Cuvillier v. Taylor

Citation503 F.3d 397
Decision Date05 October 2007
Docket NumberNo. 05-61186.,05-61186.
PartiesLaurene C. CUVILLIER, Plaintiff-Appellant, v. Donald R. TAYLOR; Hugh C. Redhead; Johnnie Sullivan; Betty Polk; Elmira Williams; Sherry Jackson; Richard Harris, Defendants-Appellees.
CourtUnited States Courts of Appeals. United States Court of Appeals (5th Circuit)

Laurene C. Cuvillier, Decatur, GA, pro se.

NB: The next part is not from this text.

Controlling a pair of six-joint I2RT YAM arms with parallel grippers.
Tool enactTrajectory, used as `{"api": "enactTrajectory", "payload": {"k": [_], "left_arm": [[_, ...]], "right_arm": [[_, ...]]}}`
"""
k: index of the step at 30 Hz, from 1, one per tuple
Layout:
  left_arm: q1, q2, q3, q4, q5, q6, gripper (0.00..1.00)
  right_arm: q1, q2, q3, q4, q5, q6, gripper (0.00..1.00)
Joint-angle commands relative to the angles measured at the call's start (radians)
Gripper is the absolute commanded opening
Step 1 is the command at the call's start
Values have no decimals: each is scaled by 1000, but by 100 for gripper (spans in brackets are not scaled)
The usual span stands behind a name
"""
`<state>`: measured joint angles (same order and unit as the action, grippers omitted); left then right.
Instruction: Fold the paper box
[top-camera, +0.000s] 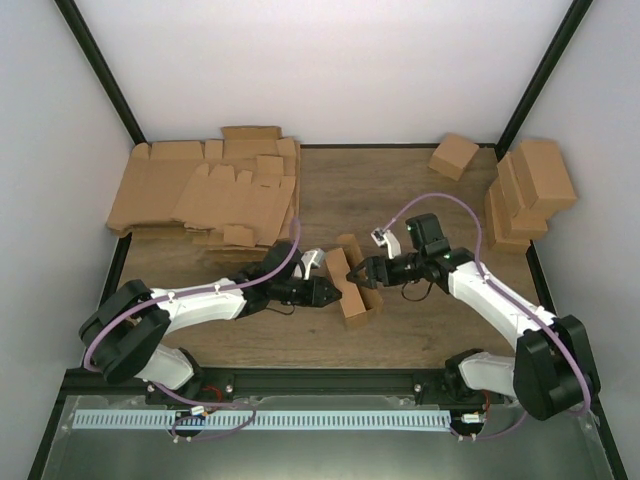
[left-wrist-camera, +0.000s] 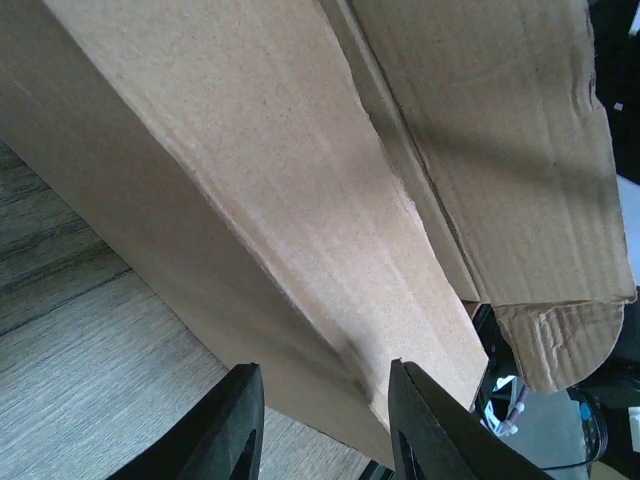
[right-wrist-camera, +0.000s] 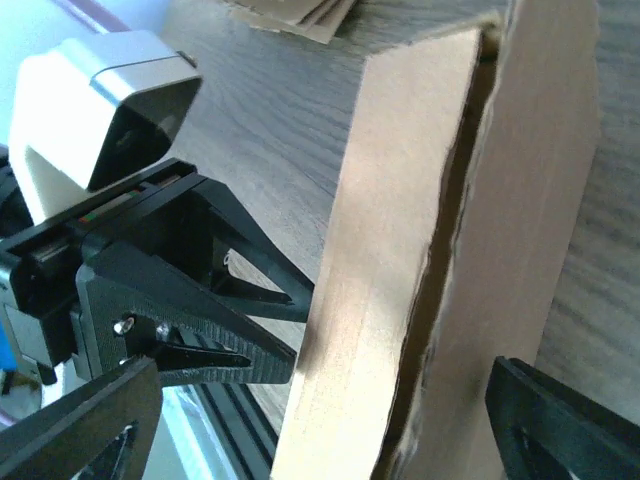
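In the overhead view, you had the paper box (top-camera: 357, 305) sitting a little toward 6 o'clock of the middle of the wooden table (top-camera: 400, 200), its long axis running roughly from 11 o'clock to 5 o'clock, with one arm closing in on it from each side. Your left gripper (top-camera: 335, 292) met the box at its 9 o'clock side. Its jaws stood narrow, and in the left wrist view the two black fingers (left-wrist-camera: 235, 425) straddled the lower edge of a cardboard wall, so it looked clamped on the box. In that same view a flap (left-wrist-camera: 500, 150) lay open above the wall, ending in a creased, rounded tab (left-wrist-camera: 550, 340). Your right gripper (top-camera: 368, 272) sat at the box's 3 o'clock side with its jaws spread wide. In the right wrist view its fingers (right-wrist-camera: 570, 420) stood far apart at the bottom corners of the view, the upright cardboard panel rose between them, and neither finger touched it. A pile of flat cardboard blanks (top-camera: 210, 195) lay well away at 10 o'clock from the box. A single folded box (top-camera: 453, 155) rested at 1 o'clock near the back wall, and a stack of finished boxes (top-camera: 530, 190) stood at 2 o'clock against the right wall.
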<state>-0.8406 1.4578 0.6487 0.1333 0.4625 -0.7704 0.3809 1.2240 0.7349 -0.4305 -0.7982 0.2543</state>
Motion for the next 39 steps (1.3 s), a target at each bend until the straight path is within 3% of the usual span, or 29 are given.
{"api": "enactTrajectory", "payload": {"k": [1,6,10,17,22,32,35,39], "left_arm": [[-2,9,11,31,-4,13,37],[-3,16,12,32,1,14,37],[-3,6,8,24,-1,18,36],[-3,-11,2,13,-11,21,36],[-3,-7,1,23,-13,20,36],[-4,7,4,55,-9,-4,35],[-7,15,4,60,-11,-7,34],[-16,38,4,68,-12,-19,33]], "right_arm": [[21,-39,-15,-26,74,49,96],[21,-92,-22,34,160,130,100],[20,-105,39,-10,253,186,100],[32,-124,63,3,143,135,100],[172,-87,107,-129,406,119,100],[337,-95,85,-237,701,250,100],[337,-126,57,-189,650,261,100],[348,-109,33,-118,470,281,91]]}}
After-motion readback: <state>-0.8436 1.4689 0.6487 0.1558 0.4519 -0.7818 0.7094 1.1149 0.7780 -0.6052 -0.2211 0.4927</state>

Royce Cole, Jackson, MS, for Defendants-Appellees.

Appeal from the United States District Court for the Southern District of Mississippi.

Before GARWOOD, BARKSDALE and GARZA, Circuit Judges.

GARWOOD, Circuit Judge:

Plaintiff-appellant Laurene Cuvillier (Cuvillier) brought this action pursuant to 42 U.S.C. § 1983, asserting a deprivation of rights secured by Title IV-D of the Social Security Act, 42 U.S.C. §§ 651-669b. Because we conclude that the provisions Cuvillier relies on do not give rise to individual rights, we affirm the district court's dismissal of this suit.

FACTS AND PROCEEDINGS BELOW

In 1983, Robert and Anne Harrison were granted a divorce by decree entered in Atlanta, Georgia. Anne Harrison subsequently changed her name to Laurene Cuvillier. As part of the divorce decree, Robert Harrison (Harrison) was required to pay $3,000.00 monthly in child support to Cuvillier. Harrison failed to do so. In 1990, Cuvillier terminated Harrison's parental rights for abandonment and failure to pay child support.

In December of 1993, Cuvillier attempted to collect the past due child support through the Georgia Department of Human Resources (GDHR). By that time, however, Harrison no longer lived in Georgia; he resided in Hazlehurst, Copiah County, Mississippi, where he owned a home and business. Accordingly, in February of 1994, GDHS forwarded a request for collection of the arrears of $261,000.00 to the Copiah County Child Support Enforcement Office (CCCSEO), a subdivision of the Mississippi Department of Human Services (MDHS).

Cuvillier alleges that she made "repeated inquiries" regarding the status of her claims, but that CCCSEO failed to pursue them. On or after June 12, 2002, however, CCCSEO filed a court action against Harrison to collect the child support.1 Unfortunately, Harrison died on November 21, 2002, before the case could be heard in court. His estate did not pay any of the arrears.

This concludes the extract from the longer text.